Meanwhile, the Index of Industrial Production (IIP) contracted 1.6 per cent for January 2021, according to the data released by the Ministry of Statistics and Programme Implementation (MoSPI).
The industrial output rose by 1 per cent in December 2020 and grew by 2 per cent in January 2020.
The manufacturing sector output contraced by 2.0 per cent in January, while the mining output declined by 3.7 per cent. Meanwhile, the power generation grew by 5.5 in January.
Within the food items, the rate of fall in vegetables prices was at 6.27 per cent in February, as against 15.84 per cent in the previous month.
Inflation in 'fuel and light' category remained elevated at 3.53 per cent during February compared to 3.87 per cent in January.
The February CPI is the last CPI inflation
print before the RBI announces its revised monetary policy framework, reviewing its 4 +/-2 per cent inflation band by the end of the month.
The Reserve Bank of India, which looks at the inflation levels in the economy while deciding on the key policy rates, suggested in a report on Currency and Finance 2020-21 that the current mandate of 2-6 per cent inflation target for the monetary policy was appropriate and should continue for the next five years.

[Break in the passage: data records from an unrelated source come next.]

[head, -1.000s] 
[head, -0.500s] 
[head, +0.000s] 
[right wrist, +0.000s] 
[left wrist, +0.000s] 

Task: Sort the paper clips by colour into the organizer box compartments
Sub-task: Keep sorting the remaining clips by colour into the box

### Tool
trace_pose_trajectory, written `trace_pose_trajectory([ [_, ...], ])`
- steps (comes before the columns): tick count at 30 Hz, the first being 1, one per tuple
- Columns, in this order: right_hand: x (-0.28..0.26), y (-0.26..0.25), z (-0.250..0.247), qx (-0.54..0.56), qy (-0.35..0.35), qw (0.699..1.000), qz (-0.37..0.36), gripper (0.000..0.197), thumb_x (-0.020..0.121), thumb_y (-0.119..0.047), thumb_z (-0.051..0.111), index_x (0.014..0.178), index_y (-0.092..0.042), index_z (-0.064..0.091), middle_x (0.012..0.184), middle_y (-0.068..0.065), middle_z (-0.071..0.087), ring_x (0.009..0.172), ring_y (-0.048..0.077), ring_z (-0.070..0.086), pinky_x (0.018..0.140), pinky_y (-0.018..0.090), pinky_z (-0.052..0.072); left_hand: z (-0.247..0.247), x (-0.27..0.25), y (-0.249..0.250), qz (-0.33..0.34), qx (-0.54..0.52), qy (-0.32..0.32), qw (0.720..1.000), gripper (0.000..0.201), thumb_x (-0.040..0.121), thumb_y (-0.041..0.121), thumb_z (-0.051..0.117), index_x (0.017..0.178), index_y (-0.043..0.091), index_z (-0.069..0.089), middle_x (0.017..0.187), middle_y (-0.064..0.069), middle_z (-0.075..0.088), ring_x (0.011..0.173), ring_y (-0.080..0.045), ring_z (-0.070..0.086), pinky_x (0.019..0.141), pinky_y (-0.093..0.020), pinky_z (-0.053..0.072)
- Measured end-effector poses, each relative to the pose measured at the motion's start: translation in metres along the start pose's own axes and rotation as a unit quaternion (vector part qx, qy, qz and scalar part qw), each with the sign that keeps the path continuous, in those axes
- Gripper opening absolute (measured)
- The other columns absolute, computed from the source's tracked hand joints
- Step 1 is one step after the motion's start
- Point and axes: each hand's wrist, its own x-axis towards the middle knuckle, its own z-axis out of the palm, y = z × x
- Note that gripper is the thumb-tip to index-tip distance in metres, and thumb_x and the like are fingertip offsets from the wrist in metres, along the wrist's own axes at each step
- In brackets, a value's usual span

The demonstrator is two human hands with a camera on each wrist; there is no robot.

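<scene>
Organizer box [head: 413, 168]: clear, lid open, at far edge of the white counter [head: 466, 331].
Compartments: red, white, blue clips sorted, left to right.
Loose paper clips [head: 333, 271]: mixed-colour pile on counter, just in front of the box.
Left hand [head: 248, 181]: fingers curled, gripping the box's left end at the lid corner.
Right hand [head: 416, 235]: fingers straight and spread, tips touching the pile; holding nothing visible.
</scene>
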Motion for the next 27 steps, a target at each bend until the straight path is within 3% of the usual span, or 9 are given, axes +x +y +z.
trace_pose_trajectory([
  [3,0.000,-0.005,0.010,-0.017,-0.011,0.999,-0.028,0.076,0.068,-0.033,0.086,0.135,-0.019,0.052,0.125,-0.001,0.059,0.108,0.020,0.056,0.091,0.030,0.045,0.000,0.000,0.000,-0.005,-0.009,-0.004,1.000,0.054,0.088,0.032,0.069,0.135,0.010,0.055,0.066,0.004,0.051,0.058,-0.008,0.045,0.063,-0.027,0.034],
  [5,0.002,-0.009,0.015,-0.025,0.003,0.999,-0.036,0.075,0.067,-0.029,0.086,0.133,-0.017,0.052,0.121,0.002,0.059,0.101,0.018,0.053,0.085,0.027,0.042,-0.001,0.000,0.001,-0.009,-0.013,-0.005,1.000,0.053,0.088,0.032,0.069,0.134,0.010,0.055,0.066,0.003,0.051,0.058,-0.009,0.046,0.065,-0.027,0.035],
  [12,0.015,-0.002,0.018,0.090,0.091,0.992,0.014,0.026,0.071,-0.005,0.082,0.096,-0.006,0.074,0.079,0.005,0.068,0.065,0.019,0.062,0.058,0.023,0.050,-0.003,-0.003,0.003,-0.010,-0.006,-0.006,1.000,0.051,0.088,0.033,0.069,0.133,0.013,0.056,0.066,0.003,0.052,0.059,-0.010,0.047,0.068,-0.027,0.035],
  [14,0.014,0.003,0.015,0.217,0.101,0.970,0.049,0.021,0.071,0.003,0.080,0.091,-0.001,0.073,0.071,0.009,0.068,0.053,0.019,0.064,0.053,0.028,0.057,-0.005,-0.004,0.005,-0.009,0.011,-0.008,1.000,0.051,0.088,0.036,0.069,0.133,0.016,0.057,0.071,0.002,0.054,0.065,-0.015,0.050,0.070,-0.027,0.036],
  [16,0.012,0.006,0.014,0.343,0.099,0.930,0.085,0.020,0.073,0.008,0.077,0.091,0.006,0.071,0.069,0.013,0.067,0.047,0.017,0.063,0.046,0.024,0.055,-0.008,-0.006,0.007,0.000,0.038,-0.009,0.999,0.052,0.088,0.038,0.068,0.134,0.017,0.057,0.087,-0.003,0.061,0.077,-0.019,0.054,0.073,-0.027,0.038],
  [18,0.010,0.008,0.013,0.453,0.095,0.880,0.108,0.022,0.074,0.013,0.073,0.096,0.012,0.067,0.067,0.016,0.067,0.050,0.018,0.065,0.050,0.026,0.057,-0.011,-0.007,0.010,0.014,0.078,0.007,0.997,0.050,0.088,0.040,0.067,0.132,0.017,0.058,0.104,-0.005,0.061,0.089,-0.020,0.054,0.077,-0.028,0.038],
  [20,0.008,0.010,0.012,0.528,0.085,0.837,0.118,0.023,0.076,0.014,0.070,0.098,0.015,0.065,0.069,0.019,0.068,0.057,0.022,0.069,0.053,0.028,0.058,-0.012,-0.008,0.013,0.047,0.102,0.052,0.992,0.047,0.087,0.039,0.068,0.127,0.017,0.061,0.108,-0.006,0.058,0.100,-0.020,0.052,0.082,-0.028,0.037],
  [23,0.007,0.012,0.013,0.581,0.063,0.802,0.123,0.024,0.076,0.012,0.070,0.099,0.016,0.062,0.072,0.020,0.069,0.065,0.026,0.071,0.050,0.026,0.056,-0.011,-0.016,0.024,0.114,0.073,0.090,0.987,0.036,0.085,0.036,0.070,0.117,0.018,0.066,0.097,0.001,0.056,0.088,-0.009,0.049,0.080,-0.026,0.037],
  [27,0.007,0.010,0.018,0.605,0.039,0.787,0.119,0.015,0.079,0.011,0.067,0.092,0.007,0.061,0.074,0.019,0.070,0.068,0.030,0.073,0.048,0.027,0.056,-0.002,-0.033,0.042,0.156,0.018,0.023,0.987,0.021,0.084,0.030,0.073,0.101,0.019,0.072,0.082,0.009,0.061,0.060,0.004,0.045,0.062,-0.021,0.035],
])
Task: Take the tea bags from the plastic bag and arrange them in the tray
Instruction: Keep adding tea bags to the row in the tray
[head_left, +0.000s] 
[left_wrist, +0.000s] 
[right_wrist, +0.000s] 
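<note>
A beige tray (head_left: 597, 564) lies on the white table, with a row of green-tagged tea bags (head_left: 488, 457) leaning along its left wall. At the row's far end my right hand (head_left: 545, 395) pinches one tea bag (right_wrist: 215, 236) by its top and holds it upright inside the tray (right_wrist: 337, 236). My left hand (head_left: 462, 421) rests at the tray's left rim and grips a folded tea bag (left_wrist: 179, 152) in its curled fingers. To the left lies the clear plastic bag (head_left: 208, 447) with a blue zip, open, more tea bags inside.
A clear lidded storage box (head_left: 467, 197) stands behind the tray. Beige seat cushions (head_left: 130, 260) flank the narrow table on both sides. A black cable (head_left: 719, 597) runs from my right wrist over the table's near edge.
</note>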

"Inflation inched higher in the month of February to 5 per cent from 4.06 per cent in January on the back of rising fuel prices and inflationary pressures in certain food items like onions, meat and eggs. As we had suspected, perhaps the low point for inflation is behind us for some months to come. From a monetary policy perspective, the rising inflationary risks (fuel prices, demand pressures etc.), although still nascent, could trigger some caution from the RBI. That said, we continue to see the central bank keeping monetary policy accommodative and focus towards managing yields and supporting growth for now. We expect CPI to average at 5-5.5 per cent in H1 FY22," said Sakshi Gupta, Senior Economist at, HDFC Bank.